The saints triumphant rise in bright array;
The King of glory passes on His way...
From earth’s wide bounds,
From oceans’ farthest coast,
Through gates of pearl stream in the countless host,
Singing to Father, Son, and Holy Ghost....”
That will be the church gathered triumphant, visible forever, in the future after the coming of the Lord Jesus Christ. But we can’t see that now.
And of course, the present world-wide church we can’t see now. You know, one of the poignant things that ministers that get to visit other countries to do ministry alongside of missionaries experience is when you leave, having done that mission work, you’re not sure whether you will ever see those Christians again until glory. And it’s always a poignant thing when you leave and you say, “Brother, I hope I’ll see you again here, but if I don’t, I’ll see you in glory.” Because we can’t be all over the world at once. We can’t see that expression of the saints all around the world. But they’re there.
And then there’s the persecuted church. Sometimes the church is so persecuted you can’t see them at all, even if you’re in the country. You remember fifty years ago Maoist Communists were certain that they were going to stamp out Christianity in China, and then the veil was lifted in the early 1990’s, and what did we find? More than 50 million – some say 100 million – Christians! Where did they come from? Where were they all this time? We hadn’t seen them, but God’s Spirit was working. Where the Spirit is, there is the church. So the church is not always visible to us, but its unity is real, just as the work of the Spirit is real.
And so when God tells us that there is one body because there is one Spirit, we remember that, yes, we want to visibly express that unity; but that even when because of our finiteness we don’t see all that unity, and even when because of our fallen-ness we don’t express that unity, yet God has created a reality of unity that cannot be destroyed, cannot be dissolved, and which will persevere at the end of time. And it’s our desire in the local congregation to express that unity that the Spirit has given to us, especially through humility and patience and tolerance and forbearance, and love.

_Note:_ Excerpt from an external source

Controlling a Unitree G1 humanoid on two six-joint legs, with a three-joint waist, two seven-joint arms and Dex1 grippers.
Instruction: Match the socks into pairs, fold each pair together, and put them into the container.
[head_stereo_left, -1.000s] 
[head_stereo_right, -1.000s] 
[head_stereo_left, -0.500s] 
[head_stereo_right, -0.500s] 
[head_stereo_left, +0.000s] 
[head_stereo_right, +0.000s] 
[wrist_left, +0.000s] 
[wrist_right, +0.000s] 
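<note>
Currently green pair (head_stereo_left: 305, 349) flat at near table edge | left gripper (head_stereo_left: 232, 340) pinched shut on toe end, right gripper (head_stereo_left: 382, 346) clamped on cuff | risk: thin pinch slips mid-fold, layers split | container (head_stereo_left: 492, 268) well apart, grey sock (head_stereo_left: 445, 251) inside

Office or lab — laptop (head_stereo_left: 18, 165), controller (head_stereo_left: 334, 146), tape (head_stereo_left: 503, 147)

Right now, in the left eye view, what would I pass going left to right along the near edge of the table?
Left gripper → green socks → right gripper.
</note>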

And then outside the bounds of the visible church, by cooperating with other gospel Christians, Christians with whom we may have significant doctrinal differences but with whom we share a common embrace of the glorious gospel, a common embrace of the person and work of the Lord Jesus Christ, and with whom we can in good conscience engage and work together in various ways, so we seek to express that invisible unity which cannot be dissolved via the visible church.
Now, that’s a long footnote in the sermon. But it’s an important footnote; it’s not something we talk about very often. We’ll come back to the exposition next week, especially picking up in verse 5 and see if we can get through verses 5 and 6 the next week.

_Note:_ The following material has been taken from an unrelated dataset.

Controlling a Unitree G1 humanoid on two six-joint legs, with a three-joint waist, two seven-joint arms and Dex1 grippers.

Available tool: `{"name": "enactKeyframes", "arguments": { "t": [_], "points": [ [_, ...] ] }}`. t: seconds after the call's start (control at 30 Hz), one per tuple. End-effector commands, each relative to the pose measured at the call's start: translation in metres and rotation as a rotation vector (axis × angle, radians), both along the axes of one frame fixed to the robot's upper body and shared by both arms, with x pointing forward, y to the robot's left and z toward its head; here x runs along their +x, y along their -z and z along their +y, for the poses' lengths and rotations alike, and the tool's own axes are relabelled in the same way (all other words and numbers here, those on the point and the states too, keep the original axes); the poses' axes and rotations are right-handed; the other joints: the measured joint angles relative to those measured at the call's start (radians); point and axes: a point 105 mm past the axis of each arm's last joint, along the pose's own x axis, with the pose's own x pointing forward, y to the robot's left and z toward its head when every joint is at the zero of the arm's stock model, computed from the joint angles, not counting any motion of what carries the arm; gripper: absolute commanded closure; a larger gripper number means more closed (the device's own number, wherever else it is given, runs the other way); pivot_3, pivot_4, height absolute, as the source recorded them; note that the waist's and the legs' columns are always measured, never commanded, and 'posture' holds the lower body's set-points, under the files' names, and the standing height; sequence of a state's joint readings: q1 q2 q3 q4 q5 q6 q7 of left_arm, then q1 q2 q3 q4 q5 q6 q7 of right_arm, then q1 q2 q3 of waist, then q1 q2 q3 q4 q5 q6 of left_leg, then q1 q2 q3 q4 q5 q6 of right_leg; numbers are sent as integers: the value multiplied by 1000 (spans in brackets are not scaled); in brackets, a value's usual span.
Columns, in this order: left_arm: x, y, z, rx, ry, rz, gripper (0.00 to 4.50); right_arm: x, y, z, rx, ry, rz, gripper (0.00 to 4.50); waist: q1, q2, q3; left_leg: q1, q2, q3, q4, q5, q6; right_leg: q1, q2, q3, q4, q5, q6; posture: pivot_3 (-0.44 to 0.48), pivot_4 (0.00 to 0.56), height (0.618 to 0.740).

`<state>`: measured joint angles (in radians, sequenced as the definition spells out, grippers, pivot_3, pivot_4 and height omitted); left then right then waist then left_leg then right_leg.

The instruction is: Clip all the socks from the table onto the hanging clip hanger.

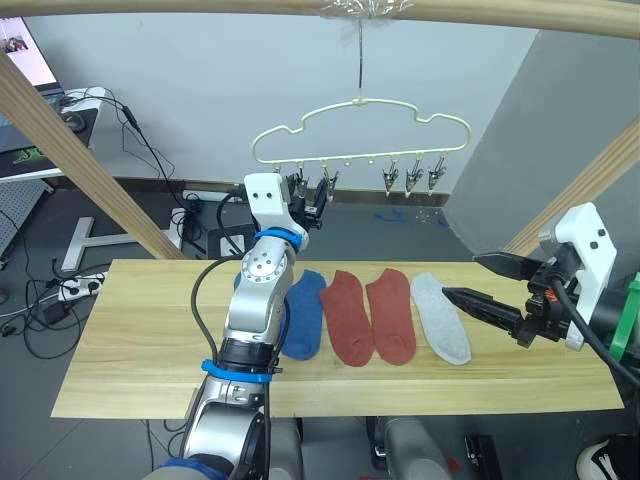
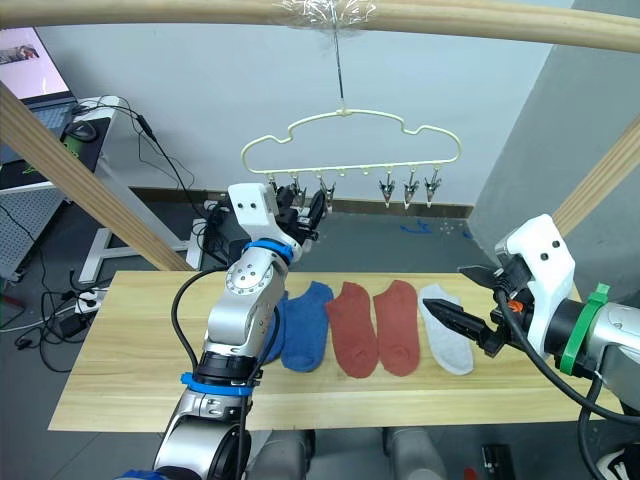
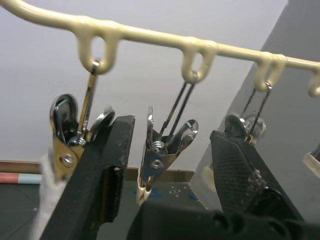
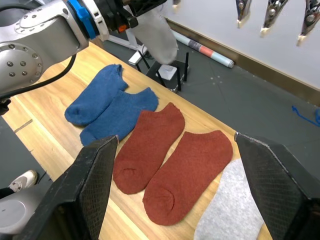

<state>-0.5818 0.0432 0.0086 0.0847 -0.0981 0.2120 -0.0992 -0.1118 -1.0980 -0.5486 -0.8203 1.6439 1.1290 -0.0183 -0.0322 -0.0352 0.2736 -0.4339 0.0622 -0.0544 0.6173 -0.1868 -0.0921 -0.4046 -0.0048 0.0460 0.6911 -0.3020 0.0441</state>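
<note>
Wooden plank table (image 1: 140, 350) carries five unlabelled knit socks, two royal blue (image 4: 107, 107) partly hidden behind the left arm, two rust-red (image 1: 370, 315), one light grey (image 1: 440, 318), beside the spread-fingered right gripper (image 1: 478, 279), while beyond, the left gripper (image 3: 167, 165), fingers apart, flanks a metal clip (image 3: 160, 155) on the pale-yellow wire hanger (image 1: 360, 135), a blurred grey sock (image 4: 155, 35) dangling there.

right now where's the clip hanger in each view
Left eye: clip hanger hangs upper centre, under the pole.
Right eye: upper centre again.
Left wrist: its bar and clips just beyond the left tool.
Right wrist: its clips, beyond the socks.
Landmark: left tool at its left clips.
</note>
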Motion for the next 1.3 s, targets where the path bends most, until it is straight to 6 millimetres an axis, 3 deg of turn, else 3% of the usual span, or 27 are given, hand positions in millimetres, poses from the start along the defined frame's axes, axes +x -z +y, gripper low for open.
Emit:
{"name": "enactKeyframes", "arguments": {
  "t": [0.03,0.47,0.57,0.73,0.87,0.9,1.0,1.07,1.1,1.17,1.3],
  "points": [
    [-1,-18,-2,-8,4,-59,1808,-1,-7,2,22,0,-24,576,0,0,0,0,0,0,1,0,0,0,0,0,0,0,0,-92,242,740],
    [1,-21,-2,-14,-2,-57,1808,-3,-7,2,29,20,-16,576,0,0,0,-1,0,0,10,0,1,1,1,2,1,1,4,-100,248,740],
    [2,-21,0,-17,-12,-53,2374,-3,-7,2,29,24,-16,576,0,0,0,-2,0,0,10,0,1,2,1,2,1,1,4,-100,248,740],
    [1,-22,1,-23,-16,-57,3839,-2,-7,2,31,26,-15,576,0,0,0,-2,0,0,10,0,1,2,1,2,1,2,4,-94,250,740],
    [2,-25,2,-30,-20,-58,4378,2,-4,1,24,29,-6,576,0,0,0,-2,0,1,10,0,1,2,1,3,1,1,4,-86,255,740],
    [2,-25,2,-35,-15,-51,4391,5,1,-2,3,43,15,576,0,0,0,-1,0,1,10,0,1,2,1,3,1,1,4,-85,256,740],
    [3,-28,1,-66,26,-9,4391,23,40,-25,-209,138,105,576,-1,0,0,-1,0,1,11,0,1,2,1,3,2,1,4,-88,264,740],
    [3,-31,2,-90,50,17,4391,35,59,-34,-242,176,152,576,-1,0,0,-1,1,1,11,0,1,2,1,3,1,1,6,-80,267,740],
    [3,-33,2,-101,66,26,4391,42,68,-36,-250,184,173,576,-2,0,0,-1,0,1,11,0,1,2,1,3,1,1,6,-69,268,740],
    [2,-37,1,-117,87,40,4391,54,83,-38,-286,188,196,15,-4,0,0,-1,1,1,11,0,1,1,1,4,1,1,6,-55,271,740],
    [2,-41,2,-136,99,59,4391,82,105,-41,-364,193,209,15,-4,0,1,-1,1,1,10,0,1,0,2,4,2,1,6,-27,273,740]
  ]
}}
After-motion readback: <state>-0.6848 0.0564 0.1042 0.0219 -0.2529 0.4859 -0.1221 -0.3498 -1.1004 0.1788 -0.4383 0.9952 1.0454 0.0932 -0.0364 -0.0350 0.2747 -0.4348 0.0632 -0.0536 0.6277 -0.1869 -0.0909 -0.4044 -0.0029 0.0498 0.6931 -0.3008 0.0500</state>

Let’s look to God in prayer.
Heavenly Father, we thank You for Your word. We pray that You would make us mindful of the blessing that it is to be united to Jesus Christ and with Him be united to all who are united to Jesus Christ. We love it, Lord God, that we have brothers and sisters that we have never met, from far away places in lands distant and different from ours – people from every tribe and tongue and people and nation – friends in Christ who are different from us in various ways.

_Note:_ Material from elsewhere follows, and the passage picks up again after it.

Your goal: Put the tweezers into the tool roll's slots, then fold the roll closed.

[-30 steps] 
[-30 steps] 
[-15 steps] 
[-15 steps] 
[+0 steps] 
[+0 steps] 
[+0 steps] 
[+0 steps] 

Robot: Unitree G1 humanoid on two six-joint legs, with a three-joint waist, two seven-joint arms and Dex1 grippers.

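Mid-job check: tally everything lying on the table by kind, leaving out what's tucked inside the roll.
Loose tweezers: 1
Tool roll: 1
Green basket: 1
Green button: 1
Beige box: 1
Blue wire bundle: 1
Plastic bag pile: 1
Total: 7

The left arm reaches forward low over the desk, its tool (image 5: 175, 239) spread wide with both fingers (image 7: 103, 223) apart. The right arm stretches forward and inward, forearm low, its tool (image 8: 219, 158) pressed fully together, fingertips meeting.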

But Lord, we don’t just love You in the abstract and love the church in the abstract like this. We love it in the concrete, the concrete reality of this local church where You have brought people that are very, very different together. Lord God, make us to express our visible unity more in love, in humility, in patience, in forbearance, in tolerance for one another, that we might be diligent to preserve the unity of the Spirit in the bond of peace. This we ask in Jesus’ name. Amen.
[Congregational hymn: Blest Be the Tie That Binds]
Grace, mercy, and peace to you from God the Father and our Lord Jesus Christ. Amen.